Computer Science Faculty, University of A Coruna, 15071 A Coruña, Spain.
Centro de Investigación en Tecnologías de la Información y Las Comunicaciones (CITIC), Campus de Elviña s/n, 15071 A Coruña, Spain.
Int J Mol Sci. 2021 Oct 26;22(21):11519. doi: 10.3390/ijms222111519.

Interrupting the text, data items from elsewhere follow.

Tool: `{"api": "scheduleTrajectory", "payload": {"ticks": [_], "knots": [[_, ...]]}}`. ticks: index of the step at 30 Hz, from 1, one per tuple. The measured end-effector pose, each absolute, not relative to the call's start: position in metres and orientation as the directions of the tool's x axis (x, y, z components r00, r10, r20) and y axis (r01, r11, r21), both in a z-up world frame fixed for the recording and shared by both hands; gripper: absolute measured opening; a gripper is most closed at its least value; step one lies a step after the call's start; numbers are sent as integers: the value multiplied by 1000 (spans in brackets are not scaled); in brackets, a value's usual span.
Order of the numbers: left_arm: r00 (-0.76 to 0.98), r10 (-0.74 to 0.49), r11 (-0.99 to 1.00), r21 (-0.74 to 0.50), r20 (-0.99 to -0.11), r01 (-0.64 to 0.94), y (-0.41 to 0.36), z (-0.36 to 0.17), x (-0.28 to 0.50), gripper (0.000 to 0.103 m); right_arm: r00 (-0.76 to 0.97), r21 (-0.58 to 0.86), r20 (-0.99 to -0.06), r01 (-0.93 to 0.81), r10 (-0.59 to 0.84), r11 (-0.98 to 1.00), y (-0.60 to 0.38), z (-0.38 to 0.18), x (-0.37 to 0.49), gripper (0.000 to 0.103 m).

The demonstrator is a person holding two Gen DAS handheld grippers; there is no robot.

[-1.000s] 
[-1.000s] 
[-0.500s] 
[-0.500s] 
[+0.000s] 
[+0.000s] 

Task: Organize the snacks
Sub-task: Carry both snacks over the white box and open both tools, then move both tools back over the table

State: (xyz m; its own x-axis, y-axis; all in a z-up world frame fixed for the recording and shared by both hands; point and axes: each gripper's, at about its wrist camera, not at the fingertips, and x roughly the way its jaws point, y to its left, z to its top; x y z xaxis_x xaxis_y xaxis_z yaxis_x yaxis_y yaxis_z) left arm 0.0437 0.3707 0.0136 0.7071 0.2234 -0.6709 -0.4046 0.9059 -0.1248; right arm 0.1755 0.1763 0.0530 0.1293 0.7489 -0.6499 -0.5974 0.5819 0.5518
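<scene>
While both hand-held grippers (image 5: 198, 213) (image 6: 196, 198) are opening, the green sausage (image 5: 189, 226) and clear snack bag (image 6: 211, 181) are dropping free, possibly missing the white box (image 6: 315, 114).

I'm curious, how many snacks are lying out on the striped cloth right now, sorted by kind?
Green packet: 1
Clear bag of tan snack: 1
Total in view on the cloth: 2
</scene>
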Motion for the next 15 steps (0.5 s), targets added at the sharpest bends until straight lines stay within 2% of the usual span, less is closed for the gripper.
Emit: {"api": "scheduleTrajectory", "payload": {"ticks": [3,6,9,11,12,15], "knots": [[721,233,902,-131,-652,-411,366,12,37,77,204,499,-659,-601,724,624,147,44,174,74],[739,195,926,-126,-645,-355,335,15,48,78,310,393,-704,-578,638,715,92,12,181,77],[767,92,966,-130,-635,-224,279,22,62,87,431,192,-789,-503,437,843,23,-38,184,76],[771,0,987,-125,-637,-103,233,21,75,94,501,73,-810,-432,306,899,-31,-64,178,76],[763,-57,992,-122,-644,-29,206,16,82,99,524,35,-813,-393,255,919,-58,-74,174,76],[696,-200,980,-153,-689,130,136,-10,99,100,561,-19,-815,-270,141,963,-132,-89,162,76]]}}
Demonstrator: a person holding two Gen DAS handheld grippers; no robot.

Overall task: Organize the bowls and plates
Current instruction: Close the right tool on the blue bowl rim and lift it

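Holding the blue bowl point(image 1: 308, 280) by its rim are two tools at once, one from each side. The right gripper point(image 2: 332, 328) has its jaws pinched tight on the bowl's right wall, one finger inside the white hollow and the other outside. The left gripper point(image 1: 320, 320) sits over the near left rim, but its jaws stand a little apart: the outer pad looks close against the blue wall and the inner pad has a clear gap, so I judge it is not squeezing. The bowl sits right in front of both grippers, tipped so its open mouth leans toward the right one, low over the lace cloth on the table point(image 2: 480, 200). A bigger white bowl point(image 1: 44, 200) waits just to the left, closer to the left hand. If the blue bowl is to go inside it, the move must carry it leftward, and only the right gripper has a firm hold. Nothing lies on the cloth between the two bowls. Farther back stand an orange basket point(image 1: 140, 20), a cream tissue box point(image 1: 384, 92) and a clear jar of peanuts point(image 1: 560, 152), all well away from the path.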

The theoretical prediction of drug-decorated nanoparticles (DDNPs) has become a very important task in medical applications. For the current paper, Perturbation Theory Machine Learning (PTML) models were built to predict the probability of different pairs of drugs and nanoparticles creating DDNP complexes with anti-glioblastoma activity. PTML models use the perturbations of molecular descriptors of drugs and nanoparticles as inputs in experimental conditions. The raw dataset was obtained by mixing the nanoparticle experimental data with drug assays from the ChEMBL database. Ten types of machine learning methods have been tested. Only 41 features have been selected for 855,129 drug-nanoparticle complexes. The best model was obtained with the Bagging classifier, an ensemble meta-estimator based on 20 decision trees, with an area under the receiver operating characteristic curve (AUROC) of 0.96, and an accuracy of 87% (test subset). This model could be useful for the virtual screening of nanoparticle-drug complexes in glioblastoma. All the calculations can be reproduced with the datasets and python scripts, which are freely available as a GitHub repository from authors.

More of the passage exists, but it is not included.